California to issue gasoline clean-up standards |

California to issue gasoline clean-up standards

Drinking water regulators are scrambling to determine if an additive that had been credited with helping to clean the nation’s air is a threat to its water supply.

When the petroleum industry developed a fuel additive in the 1970s that boosted the power of gasoline without the use of lead, the additive was hailed as a miracle product. Because of its high oxygen content, the additive – methyl tertiary butyl ether or MTBE – improved engine performance and lowered engine emissions at the same time.

Within 60 days, the California Water Quality Control Board will issue a draft policy that spells out how gasoline spills and leaks are to be cleaned up, a senior control board administrator said at a gathering of water suppliers Tuesday at Stateline.

After the U.S. Geological Survey detected MTBE in shallow aquifers two years ago, local water regulators sought answers to difficult questions, said James Giannopoulos, the assistant chief of the board’s Clean Water Program.

“Was MTBE coming to one of your wells? Were we already drinking MTBE?” Giannopoulos asked.

Since asking water suppliers to test for MTBE last fall, and making the tests mandatory in February, the compound has been found in a relatively small number of wells. Last year, the city of Santa Monica closed half its wells because of contamination from the additive.

State Sen. Richard Mountjoy, R., Arcadia, has introduced a bill to ban the use of MTBE as a fuel additive in California. The bill passed its first committee test, but awaits action in both houses.

Giannopoulos said researchers are trying to determine whether the additive, when leaked or spilled, resembles benzene, a dangerous constituent of gasoline that degrades through biological action when mixed with water.

In the 1980s, when California launched a program to test the 150,000 underground fuel tanks for leaks and possible contamination of water supplies, researchers were afraid that benzene pollution would be widespread. But studies found that plumes of benzene rarely migrated more than several hundred feet in sedimentary soils, Giannopoulos said.
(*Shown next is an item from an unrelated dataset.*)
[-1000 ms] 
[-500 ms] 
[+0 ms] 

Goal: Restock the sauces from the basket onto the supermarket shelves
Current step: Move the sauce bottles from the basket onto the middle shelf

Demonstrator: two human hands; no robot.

“Once a leaking tank is removed, benzene plumes cleared up quickly,” he said.

Early evidence, however, suggests that MTBE does not degrade as easily as benzene. Far more soluble than benzene, the additive moves almost as fast as the groundwater itself, Giannopoulos said.

“It’s less toxic than benzene, but it is more of a potential problem to water quality because it doesn’t degrade,” he said.

The South Tahoe Public Utility District has already found detectable levels of MTBE in one of its wells, a 150-foot deep well on Tata Lane, said Rick Hydrick, who manages the district’s operations. The level, while still below interim state standards, doubled over a three-month period, Hydrick said.

“We’re obviously at risk from MTBE,” Hydrick said. “We have the same type of sandy aquifer that Santa Monica has, and Santa Monica and Orange County got hit hard.”

But Hydrick said the level of contamination from the Tata Lane well poses no threat to the district’s water supply, because it is treated and then blended with water from other wells.